MITRE ATT&CK mapping guides say it without hedging: evidence has to be anchored in real telemetry, not in operator assumptions (CISA, 2023)^[1]. If your report says "T1190 was executed against host X", I want to see the span with the http.request.body, the agent's decision, and the response code. Without that, it's opinion.

Event design: spans, traces, attributes

We use OpenTelemetry as the backbone. Not because it's trendy, but because the semantic conventions solve a real problem we had: every operator wrote logs however they felt like. One day target_host, another day dst, another victim_ip. Impossible to correlate.

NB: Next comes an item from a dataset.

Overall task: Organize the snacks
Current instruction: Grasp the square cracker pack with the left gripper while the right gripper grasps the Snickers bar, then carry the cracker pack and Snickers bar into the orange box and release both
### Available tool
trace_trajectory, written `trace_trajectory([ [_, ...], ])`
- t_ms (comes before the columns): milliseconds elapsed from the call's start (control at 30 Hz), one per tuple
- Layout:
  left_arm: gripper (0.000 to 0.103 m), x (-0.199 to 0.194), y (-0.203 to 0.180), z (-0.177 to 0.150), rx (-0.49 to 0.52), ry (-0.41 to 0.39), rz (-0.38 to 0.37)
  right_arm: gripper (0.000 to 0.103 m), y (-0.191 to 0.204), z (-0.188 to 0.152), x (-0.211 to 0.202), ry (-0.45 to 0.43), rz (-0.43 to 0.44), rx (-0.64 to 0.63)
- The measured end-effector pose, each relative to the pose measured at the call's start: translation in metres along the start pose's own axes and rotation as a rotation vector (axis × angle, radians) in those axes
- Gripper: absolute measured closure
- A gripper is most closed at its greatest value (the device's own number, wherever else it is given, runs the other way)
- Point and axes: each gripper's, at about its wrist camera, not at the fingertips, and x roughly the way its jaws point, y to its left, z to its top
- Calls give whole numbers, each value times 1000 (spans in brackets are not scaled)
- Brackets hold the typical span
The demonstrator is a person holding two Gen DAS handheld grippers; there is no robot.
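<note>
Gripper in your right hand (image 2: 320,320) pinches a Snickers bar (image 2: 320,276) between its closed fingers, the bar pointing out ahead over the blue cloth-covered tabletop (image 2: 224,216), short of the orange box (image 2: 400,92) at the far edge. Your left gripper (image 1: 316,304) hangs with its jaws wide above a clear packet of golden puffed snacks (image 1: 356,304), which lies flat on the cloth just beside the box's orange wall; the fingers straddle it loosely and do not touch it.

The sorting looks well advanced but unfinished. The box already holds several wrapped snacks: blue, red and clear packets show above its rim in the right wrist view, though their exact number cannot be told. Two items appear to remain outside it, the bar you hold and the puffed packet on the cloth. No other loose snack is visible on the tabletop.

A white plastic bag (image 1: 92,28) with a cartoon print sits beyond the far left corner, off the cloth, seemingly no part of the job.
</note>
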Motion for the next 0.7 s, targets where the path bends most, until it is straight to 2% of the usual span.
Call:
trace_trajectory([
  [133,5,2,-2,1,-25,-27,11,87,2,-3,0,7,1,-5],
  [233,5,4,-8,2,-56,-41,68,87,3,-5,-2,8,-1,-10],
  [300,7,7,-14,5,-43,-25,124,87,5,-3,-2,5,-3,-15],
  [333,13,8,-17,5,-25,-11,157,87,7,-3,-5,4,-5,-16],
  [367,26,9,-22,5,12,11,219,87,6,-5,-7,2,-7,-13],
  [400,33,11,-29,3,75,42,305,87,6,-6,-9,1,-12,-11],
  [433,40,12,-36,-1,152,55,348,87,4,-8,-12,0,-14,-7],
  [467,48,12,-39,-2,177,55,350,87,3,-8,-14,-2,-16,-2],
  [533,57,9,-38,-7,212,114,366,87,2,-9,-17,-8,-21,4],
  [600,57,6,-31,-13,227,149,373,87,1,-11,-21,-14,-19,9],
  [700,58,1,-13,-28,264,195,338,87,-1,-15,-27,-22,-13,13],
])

OpenTelemetry imposes a shared schema and, more importantly, propagates the trace context across processes and workers (OpenTelemetry, 2024)^[2].

The Gandalf CLI emits each command as a span. Every span carries its trace_id, its span_id, a parent_span_id pointing to the reasoning that originated it, and attributes following our berialabs.* convention on top of the standard semantics. The internal rule: if an attribute exists in the official spec, we use it as-is. If it's specific to offense (ATT&CK technique, agent decision, payload hash), we prefix it to avoid polluting the namespace.

A concrete example. This is a real span (anonymized) from an agent testing a SQL injection on a search parameter:

{
  "name": "gandalf.exploit.sqli_attempt",
  "trace_id": "4a1f9b2c8e3d7f6a5b4c3d2e1f0a9b8c",
  "span_id": "7c8b9a0d1e2f3a4b",
  "parent_span_id": "6b7a8c9d0e1f2a3b",
  "start_time_unix_nano": 1709823742891000000,
  "end_time_unix_nano": 1709823743104000000,
  "kind": "SPAN_KIND_CLIENT",
  "status": { "code": "STATUS_CODE_OK" },
  "attributes": {
    "http.request.method": "GET",
    "http.response.status_code": 500,
    "url.full": "https://target.example.com/api/search?q=*REDACTED*",
    "server.address": "10.42.7.18",
    "server.port": 443,
    "berialabs.attack.tactic": "TA0001",
    "berialabs.attack.technique": "T1190",
    "berialabs.agent.decision_id": "dec_8f3a",
    "berialabs.agent.reasoning_ref": "trace://4a1f9b2c.../6b7a8c9d",
    "berialabs.payload.sha256": "9e3f...c7a1",
    "berialabs.payload.family": "boolean_blind_sqli",
    "berialabs.sentinel.scope_check": "passed",
    "berialabs.sentinel.cidr_match": "10.42.0.0/16",
    "berialabs.evidence.response_signature": "mysql_error_xpath"
  },
  "events": [
    {
      "name": "sentinel.validation",
      "attributes": {
        "policy.id": "scope_v3",
        "policy.result": "allow"
      }
    },
    {
      "name": "response.received",
      "attributes": {
        "response.size_bytes": 1247,
        "response.contains_error_signature": true
      }
    }
  ]
}

There are three things I care about in this format. First, the parent_span_id points to the agent's reasoning, not to the previous command; that lets me reconstruct why it did what it did, not just what it did. Second, the payload's sha256 is referenced, not inlined: the full body lives in a separate store, and the span only keeps the hash. Third, the span's events capture key transitions (Sentinel's validation, the response) that a flat attribute couldn't represent well.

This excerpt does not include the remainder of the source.